Die Raupen sind jedoch nicht die einzigen tierischen Mitbewohner:innen, die sie umtreiben. Auf dem Dachboden der Kita treibt seit September 2025 ein Marder sein Unwesen.
Mehr zum Marder und weiteren Plänen für die Kita Sonnenschein: https://www.rehburg-loccum.de/aktuelles/nachrichtenarchiv/kita-sonnenschein/
Da das Tier eine Decke durchnässt hatte, musste ein Gruppenraum gesperrt werden. In enger Abstimmung mit dem Gesundheits- und Jugendamt zog eine der beiden Kita-Gruppen aus dem Erdgeschoss ins Obergeschoss um – dorthin, wo der Marder ihnen nicht aufs Dach steigt.
Bislang ist es noch nicht gelungen, den Marder zu fangen. Beobachtet wird er von vier Kameras, drei Fallen sind mittlerweile aufgestellt. Selbst mit Menschenhaaren vom Frisiersalon wird versucht, ihm das Leben über der Kita zu verleiden. Das Tier erweist sich jedoch als sehr intelligent. „Wir konnten schon beobachten, dass er rückwärts wieder aus einer Falle herausgeht“, sagt Judy Grothe seufzend.
An weiteren Lösungen, den Marder zu fangen beziehungsweise zu vertreiben, werde gearbeitet. Ärgerlich sei, dass ein Raum dadurch nicht genutzt werden könne, glücklicherweise sei die Kita nicht voll belegt. 50 Plätze seien vorhanden, momentan tummelten sich aber nur 37 Kinder im Sonnenschein.
Zudem werde es für die zwölf Schulanfänger:innen, die die Kita zu den Sommerferien verlassen, nur wenige Nachrücker geben, da die Schließung des Sonnenschein zum Kitajahr 2027/28 bereits längere Zeit beschlossene Sache sei. Das entspanne die Situation zusätzlich – obwohl natürlich alle hofften, dass der Marder endlich das Haus verlasse.
Gesundheitsamt äußerst sich lobend
„Das Gesundheitsamt hat uns natürlich im Blick“, führt Judy Grothe weiter aus. Erst Mitte Mai seien Mitarbeitende der Behörde unangemeldet in die Kita gekommen – um mit lobenden Worten wegen der guten Umsetzung der Hygienemaßnahmen wieder zu gehen.

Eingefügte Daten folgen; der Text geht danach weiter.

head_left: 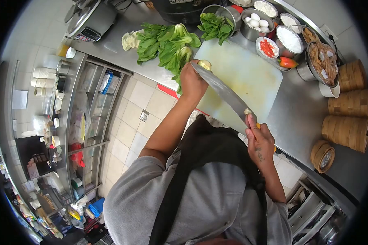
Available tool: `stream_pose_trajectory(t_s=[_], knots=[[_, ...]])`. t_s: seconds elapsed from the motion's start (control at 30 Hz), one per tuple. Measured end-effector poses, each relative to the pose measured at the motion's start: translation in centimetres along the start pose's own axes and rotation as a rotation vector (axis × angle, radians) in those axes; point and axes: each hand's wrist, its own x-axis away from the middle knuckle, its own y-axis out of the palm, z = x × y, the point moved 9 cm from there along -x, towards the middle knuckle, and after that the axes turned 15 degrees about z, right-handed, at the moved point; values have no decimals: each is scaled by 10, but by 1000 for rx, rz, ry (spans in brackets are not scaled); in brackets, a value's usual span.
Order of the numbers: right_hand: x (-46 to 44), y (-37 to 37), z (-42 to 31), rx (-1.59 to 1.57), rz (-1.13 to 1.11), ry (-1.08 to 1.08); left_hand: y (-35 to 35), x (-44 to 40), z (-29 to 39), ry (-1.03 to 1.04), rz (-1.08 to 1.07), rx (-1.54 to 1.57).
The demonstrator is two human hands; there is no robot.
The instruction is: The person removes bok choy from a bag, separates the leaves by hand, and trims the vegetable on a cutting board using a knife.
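My right hand [259, 143] is closed round the handle of a large knife [225, 92]. The long blade reaches up and left across the cutting board [249, 69], its far end beside the cut base of a bok choy [205, 64]. That bok choy is in my left hand [192, 81], which is closed round it at the board's left edge. A small pale piece [247, 111] sits on the blade near the handle. More leafy bok choy [161, 45] lies on the counter left of the board.
Behind the board are a tipped metal bowl [229, 16] with greens, a bowl of eggs [257, 22], sliced red pepper [267, 47] and a bowl of white powder [289, 38]. Bamboo steamers [345, 132] stand at the right. A cooker [88, 22] is at the back left.
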Motion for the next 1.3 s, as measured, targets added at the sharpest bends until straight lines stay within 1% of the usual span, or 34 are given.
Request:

Erschwerend kommt momentan allerdings noch hinzu, dass von den zehn Mitarbeitenden der Kita einige erkrankt sind. Ersatz ist derzeit schwer zu finden, aber auch dort arbeitet Judy Grothe an kreativen Lösungen – und bittet Eltern um Verständnis, dass es gelegentlich zu Einschränkungen der Öffnungszeiten kommt.
Kreative Lösungen auch für weitere Kitas
Der Krankheitsstand betrifft allerdings, ebenso wie der Befall mit Eichenprozessionsspinnern, nicht nur die Kita Sonnenschein. Auch andere städtische Kitas stehen vor diesen Problemen, auch für sie sucht Judy Grothe gemeinsam mit den Kita-Leitungen nach ähnlichen Lösungen wie für Münchehagen.
„Erklärtes Ziel ist es für uns, allen Kindern trotzdem eine schöne Zeit bis zu ihren Kita-Ferien zu bereiten“, sagt die Fachbereichsleiterin. Vielleicht ergebe sich dabei für manche sogar das eine oder andere unvergesslich-herrliche Erlebnis, das irgendwie ganz unverhofft zu ihnen komme.